1. A robotic sample handling system for performing sample handling tasks in a laboratory environment, comprising:

a work area for holding samples;

at least one robotic arm which is controllable to be positioned in a plane parallel to the work area and along a Z-axis perpendicular to the work area;

a controller configured to control the robotic arm to position and operate the robotic arm as part of a sample handling task;

wherein the work area comprises a module for use with one or more of the samples, wherein the module comprises a mechanism which is actuatable by downward force, and wherein the controller is configured to control the robotic arm to actuate the mechanism by pushing downward in Z-direction.

2. The robotic sample handling system according to claim 1, wherein:

the mechanism is a push-push mechanism which is arranged to, by repeated pushes, alternatingly assume a latched position and an unlatched position;

the controller is configured to control the robotic arm to operate the push-push mechanism.

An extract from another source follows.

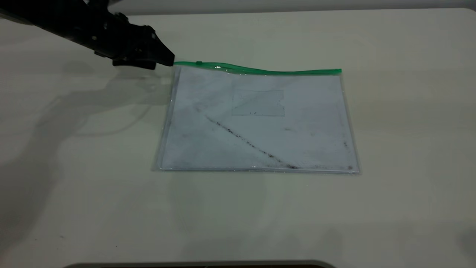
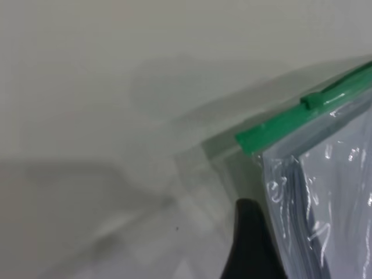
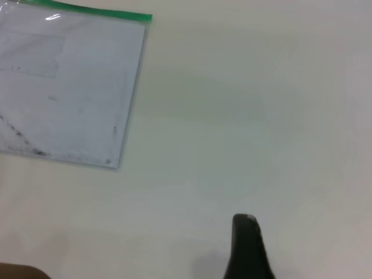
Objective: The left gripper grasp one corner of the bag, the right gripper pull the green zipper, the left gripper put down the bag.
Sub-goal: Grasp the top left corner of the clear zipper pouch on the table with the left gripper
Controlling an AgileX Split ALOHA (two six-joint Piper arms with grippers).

3. The robotic sample handling system according to claim 2, wherein the module is a stand, wherein the stand comprises:

a receiving part for receiving and removably holding a sample container;

an effector for acting on a sample which is placed within a predefined vicinity of the effector; and

the push-push mechanism, arranged to:

in the latched position, position the sample container in the predefined vicinity of the effector, and

in the unlatched position, position the sample container out of the predefined vicinity of the effector.

4. The robotic sample handling system according to claim 3, wherein the controller is configured to control the robotic arm to actuate the push-push mechanism by at least one of:

pushing on a part of the stand; and

pushing on a part of the sample container.

5. The robotic sample handling system according to claim 3, wherein the effector comprises at least one of:

a magnet for subjecting the sample to a magnetic field;

a heat source for heating the sample;

a cold source for cooling the sample;

a vibrator for subjecting the sample to vibration;

a water bath for receiving the sample container; and

a radiation source for irradiating the sample.

6. The robotic sample handling system according to claim 3, wherein the sample container is one of:

a liquid container;

a glass or plastic slide.

7. The robotic sample handling system according to claim 3, wherein:

the sample container is a liquid container;

the effector comprises a magnet for subjecting a liquid sample in the liquid container to a magnetic field; and

the controller is configured to control the robotic arm to perform at least part of an automated magnetic bead separation process by operating the push-push mechanism to bring the liquid sample into and out of the magnetic field.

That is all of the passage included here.